Поразительным побочным действием этого метода анализа стало то, что я начал видеть связь между ограничениями в понимании сути шахмат и своим меняющимся представлением о мире. В процессе изучения критических ситуаций я заметил, что большое значение имеет предчувствие, которое было у меня в каждой конкретной игре.
Ранее я уже говорил о том, как в стрессовой обстановке шахматных турниров напряжение интеллекта растет одновременно с нагнетанием напряженности на доске, и ошибка в ходе чаще всего выливается в психологические проблемы разного рода. Почти неизбежно допускаемые в турнире ошибки усиливали общее психологическое напряжение, и со временем я начал замечать, что шахматные проблемы обычно оказывали влияние и на мою жизнь вне шахмат. Например, во время поездки в Словению тяга к приключениям заставляла меня постоянно отправляться в путь, писать, осматривать достопримечательности, но при этом я очень скучал по своей семье. Мне не так уж часто доводилось говорить по-английски, поскольку все остальные (кроме моей девушки, которая знала английский язык) предпочитали общаться на ломаном испанском, плохом итальянском и еще худшем сербохорватском.
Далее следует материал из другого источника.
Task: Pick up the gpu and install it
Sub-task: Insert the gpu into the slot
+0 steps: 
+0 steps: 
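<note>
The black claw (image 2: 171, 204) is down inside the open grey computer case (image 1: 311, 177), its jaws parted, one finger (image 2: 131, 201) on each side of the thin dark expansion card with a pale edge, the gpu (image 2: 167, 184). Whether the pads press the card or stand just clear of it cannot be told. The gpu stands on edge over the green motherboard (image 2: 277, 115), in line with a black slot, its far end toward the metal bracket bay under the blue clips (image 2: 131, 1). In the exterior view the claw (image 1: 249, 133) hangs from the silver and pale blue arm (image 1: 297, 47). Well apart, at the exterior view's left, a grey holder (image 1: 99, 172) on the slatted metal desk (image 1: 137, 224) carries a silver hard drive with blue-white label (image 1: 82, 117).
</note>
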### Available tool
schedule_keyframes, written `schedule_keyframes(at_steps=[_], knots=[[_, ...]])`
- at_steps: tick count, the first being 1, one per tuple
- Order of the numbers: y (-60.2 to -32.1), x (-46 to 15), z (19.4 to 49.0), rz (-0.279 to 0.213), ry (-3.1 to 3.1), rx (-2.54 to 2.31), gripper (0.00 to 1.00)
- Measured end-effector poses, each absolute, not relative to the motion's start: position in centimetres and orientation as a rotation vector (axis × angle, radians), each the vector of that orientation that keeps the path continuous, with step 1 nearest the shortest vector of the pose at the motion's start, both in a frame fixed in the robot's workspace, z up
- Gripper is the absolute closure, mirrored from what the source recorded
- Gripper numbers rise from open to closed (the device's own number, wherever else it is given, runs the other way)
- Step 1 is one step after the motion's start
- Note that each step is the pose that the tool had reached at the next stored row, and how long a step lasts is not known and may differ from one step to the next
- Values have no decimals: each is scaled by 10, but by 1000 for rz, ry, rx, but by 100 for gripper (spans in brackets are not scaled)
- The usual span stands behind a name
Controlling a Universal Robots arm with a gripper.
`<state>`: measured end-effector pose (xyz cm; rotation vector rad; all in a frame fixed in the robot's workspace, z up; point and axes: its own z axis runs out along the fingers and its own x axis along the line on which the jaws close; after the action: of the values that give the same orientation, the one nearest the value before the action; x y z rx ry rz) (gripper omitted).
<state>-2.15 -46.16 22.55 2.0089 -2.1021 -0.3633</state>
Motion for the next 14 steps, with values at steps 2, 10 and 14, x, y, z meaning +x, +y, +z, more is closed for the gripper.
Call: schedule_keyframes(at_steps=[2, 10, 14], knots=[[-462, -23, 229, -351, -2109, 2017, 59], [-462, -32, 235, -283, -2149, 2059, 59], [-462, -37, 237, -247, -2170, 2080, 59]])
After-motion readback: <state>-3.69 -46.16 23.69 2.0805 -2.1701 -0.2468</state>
Я был чужаком в чужой стране. Впрочем, во Врховье я чувствовал себя как дома. Мне очень нравилась спокойная деревенская жизнь, как и возможность спокойно заниматься самопознанием. Но почти каждый месяц, а то и чаще, я вынужден был покидать Словению и в одиночестве отправляться в Венгрию, Германию или Голландию, чтобы сражаться в изматывающих двухнедельных турнирах. Каждое такое путешествие становилось приключением, но в его начале я неизменно скучал по дому. Я скучал по своей девушке, семье, друзьям — я скучал по всему. Возникало ощущение, что я лист, оторвавшийся от ветки и уносимый ветром, совершенно одинокий. Обычно первые несколько дней давались тяжело, затем я переключался на свои впечатления от нового города и прекрасно проводил там время. Таким образом, проблемой оставались только переезды.
Удивительно, насколько сильно все эти переживания проявлялись на шахматной доске. В течение довольно долгого времени почти все мои промахи в играх случались в моменты, предшествующие или следующие за какими-то серьезными переменами. Например, если я разыгрывал на доске позиционную атаку со сложными маневрами, многоходовыми стратегическими расчетами и постепенным усилением давления на позиции соперника, а ситуация на доске вдруг менялась, переходя в режим ожесточенной тактической борьбы, то иногда я не успевал вовремя приспособиться к новому стилю игры. Если же разыгрывалась тактическая атака, которая внезапно переходила в абстрактный эндшпиль, то я еще некоторое время продолжал делать атакующие ходы, хотя следовало бы взять паузу, глубоко вздохнуть и перейти к разработке стратегических планов. Первое же серьезное решение после отхода от проработанного дома дебюта превращалось в препятствие, и я не поспевал за быстрым изменением ситуации. Моя шахматная психология была ориентирована на статус-кво, поскольку я скучал по дому и хотел восстановить прежнее положение вещей в глобальном смысле, вернувшись туда. Когда эта взаимосвязь стала очевидной, я понял, что пора что-то предпринять и в шахматах, и в жизни. В шахматах я взял за правило делать паузу, затем совершать несколько глубоких вдохов, чтобы очистить мозг, когда характер борьбы на доске резко меняется. В жизни следовало поработать над тем, чтобы принимать неизбежные перемены, а не бороться с ними. Осмысление проблемы и принятие адекватных мер для ее решения привело к тому, что слабость превратилась в сильную сторону как в шахматах, так и в жизни.